■ **What the task asks**
Output exactly the lines that come between the start of the material and the line containing "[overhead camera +", both ends included, with the pictures omitted.
- - -
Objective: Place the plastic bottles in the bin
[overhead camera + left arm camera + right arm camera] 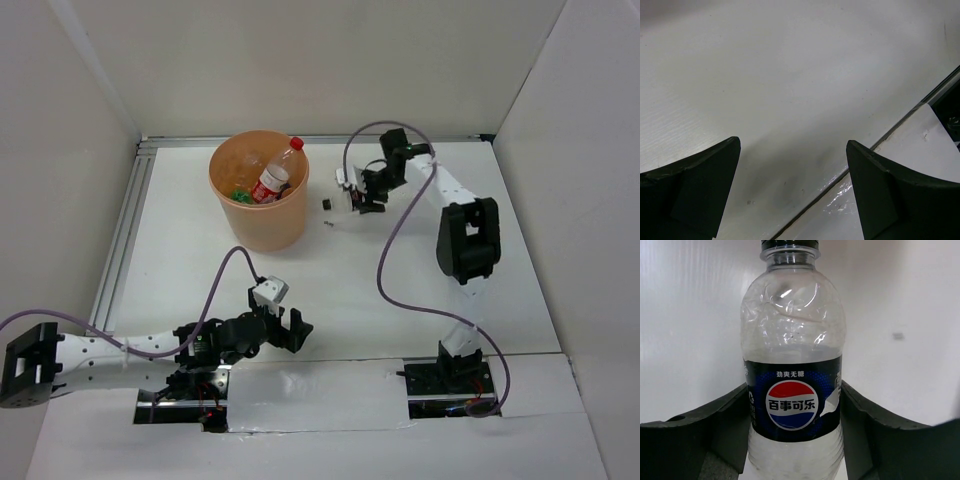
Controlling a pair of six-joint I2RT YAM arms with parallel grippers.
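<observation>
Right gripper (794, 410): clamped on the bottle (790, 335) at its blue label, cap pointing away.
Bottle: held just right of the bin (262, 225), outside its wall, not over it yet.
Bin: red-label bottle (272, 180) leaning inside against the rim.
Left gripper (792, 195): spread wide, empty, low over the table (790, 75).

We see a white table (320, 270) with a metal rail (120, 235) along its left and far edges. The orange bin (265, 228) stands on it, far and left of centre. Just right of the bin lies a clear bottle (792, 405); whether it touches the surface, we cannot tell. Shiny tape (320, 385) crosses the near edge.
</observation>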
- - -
■ **Exercise response**
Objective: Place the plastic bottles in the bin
[overhead camera + left arm camera + right arm camera] 

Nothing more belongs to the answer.